## Extracted data
● ● ● ● ●

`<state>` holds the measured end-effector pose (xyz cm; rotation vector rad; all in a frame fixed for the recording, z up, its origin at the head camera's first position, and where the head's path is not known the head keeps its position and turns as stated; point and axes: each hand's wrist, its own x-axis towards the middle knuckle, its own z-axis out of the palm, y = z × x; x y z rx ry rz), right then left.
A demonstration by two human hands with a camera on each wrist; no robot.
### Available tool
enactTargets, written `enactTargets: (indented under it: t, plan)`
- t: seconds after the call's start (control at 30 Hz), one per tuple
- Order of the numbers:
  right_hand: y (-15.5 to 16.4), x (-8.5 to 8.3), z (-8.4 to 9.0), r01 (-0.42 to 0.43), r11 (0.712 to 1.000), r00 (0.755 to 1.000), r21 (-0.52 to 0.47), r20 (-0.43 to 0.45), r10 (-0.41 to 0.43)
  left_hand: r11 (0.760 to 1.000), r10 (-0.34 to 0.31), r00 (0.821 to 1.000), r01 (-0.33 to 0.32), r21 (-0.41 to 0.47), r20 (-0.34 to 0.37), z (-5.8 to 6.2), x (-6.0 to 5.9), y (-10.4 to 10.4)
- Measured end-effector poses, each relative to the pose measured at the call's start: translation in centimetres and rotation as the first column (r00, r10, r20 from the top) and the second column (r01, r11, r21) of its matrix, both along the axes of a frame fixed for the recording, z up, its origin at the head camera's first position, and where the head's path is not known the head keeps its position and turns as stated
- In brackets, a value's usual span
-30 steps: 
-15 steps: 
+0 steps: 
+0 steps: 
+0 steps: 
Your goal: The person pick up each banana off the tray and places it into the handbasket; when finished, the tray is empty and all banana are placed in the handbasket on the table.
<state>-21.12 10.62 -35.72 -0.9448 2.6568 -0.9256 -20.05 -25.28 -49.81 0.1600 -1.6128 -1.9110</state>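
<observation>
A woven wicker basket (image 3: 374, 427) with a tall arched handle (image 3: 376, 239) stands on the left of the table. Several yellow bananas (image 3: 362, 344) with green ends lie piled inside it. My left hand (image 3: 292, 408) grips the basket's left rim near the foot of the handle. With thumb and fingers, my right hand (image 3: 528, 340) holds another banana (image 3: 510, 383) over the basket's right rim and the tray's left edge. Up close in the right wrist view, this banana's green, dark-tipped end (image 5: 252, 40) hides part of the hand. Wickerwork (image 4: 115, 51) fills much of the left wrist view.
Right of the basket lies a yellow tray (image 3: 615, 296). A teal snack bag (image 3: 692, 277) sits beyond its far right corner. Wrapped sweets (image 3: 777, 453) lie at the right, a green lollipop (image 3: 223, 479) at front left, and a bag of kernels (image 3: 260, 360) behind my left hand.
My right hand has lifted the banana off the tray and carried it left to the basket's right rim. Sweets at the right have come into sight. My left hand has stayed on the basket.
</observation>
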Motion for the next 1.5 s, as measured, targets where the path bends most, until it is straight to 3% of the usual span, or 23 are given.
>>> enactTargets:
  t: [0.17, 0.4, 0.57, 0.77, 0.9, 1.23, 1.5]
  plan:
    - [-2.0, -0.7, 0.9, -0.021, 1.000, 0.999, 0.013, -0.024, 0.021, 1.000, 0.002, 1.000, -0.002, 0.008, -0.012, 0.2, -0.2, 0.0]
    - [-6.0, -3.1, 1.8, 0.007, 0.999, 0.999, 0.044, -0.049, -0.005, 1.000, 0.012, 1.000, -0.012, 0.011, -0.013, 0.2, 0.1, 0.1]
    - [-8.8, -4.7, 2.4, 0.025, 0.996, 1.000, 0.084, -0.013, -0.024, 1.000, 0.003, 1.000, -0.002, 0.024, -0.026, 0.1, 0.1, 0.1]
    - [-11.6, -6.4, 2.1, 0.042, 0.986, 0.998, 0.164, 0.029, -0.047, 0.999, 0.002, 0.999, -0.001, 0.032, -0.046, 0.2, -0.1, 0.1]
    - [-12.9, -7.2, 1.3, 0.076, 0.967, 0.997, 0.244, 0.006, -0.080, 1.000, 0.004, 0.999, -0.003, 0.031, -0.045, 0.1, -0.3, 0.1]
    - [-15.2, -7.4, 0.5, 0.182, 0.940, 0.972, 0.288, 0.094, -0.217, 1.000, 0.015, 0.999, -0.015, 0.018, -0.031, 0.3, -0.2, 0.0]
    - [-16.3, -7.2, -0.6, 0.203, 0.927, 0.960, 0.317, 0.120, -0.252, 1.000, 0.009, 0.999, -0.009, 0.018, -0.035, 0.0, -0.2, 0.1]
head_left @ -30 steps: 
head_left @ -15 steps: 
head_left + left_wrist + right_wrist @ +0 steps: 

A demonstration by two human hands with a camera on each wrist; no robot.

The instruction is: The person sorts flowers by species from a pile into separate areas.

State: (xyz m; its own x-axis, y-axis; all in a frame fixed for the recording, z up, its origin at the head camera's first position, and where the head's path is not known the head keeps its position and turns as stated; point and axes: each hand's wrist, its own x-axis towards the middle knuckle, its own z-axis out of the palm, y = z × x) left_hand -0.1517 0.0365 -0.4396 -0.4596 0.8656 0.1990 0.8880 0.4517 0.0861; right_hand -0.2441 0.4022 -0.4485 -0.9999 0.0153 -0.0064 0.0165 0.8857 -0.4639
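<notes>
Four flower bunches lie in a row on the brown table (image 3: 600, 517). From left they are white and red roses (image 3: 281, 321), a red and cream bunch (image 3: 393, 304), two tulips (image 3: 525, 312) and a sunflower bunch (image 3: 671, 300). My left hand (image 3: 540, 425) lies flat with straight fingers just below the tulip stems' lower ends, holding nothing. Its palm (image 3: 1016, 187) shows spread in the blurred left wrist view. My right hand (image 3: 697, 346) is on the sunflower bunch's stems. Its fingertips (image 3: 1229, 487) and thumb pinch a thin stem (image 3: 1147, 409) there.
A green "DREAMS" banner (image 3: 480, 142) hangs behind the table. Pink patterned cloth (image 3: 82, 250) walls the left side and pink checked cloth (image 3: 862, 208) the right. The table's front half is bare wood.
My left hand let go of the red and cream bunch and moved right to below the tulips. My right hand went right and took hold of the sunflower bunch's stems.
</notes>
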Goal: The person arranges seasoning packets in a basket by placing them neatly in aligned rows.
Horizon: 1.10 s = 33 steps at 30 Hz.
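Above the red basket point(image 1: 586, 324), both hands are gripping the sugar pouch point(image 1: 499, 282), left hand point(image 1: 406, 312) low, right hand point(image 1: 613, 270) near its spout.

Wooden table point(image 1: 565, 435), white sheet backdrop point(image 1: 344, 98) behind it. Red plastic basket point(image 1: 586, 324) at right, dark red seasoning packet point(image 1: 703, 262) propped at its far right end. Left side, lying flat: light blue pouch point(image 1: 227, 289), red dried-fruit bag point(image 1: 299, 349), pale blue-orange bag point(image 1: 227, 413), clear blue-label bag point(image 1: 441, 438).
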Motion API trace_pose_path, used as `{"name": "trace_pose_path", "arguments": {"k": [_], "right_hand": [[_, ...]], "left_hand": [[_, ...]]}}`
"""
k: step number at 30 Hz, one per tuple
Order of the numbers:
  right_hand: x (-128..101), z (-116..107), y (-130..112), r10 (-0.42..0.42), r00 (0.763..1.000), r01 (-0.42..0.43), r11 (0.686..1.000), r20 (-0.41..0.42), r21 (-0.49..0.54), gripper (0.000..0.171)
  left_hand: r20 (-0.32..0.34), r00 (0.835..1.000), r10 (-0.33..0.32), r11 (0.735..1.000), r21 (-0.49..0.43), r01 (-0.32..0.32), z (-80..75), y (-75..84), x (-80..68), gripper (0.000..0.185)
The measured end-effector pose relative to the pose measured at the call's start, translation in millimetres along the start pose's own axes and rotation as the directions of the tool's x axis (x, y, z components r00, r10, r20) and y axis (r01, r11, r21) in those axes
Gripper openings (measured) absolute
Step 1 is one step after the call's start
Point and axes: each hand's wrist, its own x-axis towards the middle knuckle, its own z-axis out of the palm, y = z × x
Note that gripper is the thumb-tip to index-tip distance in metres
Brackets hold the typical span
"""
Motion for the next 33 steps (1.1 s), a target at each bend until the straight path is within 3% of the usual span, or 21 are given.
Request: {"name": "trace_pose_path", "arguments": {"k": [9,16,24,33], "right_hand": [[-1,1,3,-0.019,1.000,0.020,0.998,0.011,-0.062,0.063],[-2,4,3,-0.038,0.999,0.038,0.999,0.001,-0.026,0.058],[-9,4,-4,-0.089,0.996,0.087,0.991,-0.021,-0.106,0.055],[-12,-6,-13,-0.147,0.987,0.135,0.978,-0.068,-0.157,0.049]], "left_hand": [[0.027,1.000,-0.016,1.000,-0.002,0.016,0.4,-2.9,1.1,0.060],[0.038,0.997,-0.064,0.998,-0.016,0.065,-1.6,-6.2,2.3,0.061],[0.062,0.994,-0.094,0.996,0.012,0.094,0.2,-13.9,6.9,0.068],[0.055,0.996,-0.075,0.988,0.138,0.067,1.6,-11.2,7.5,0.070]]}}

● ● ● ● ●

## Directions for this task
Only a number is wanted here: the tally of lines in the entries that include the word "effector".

## Task solution
3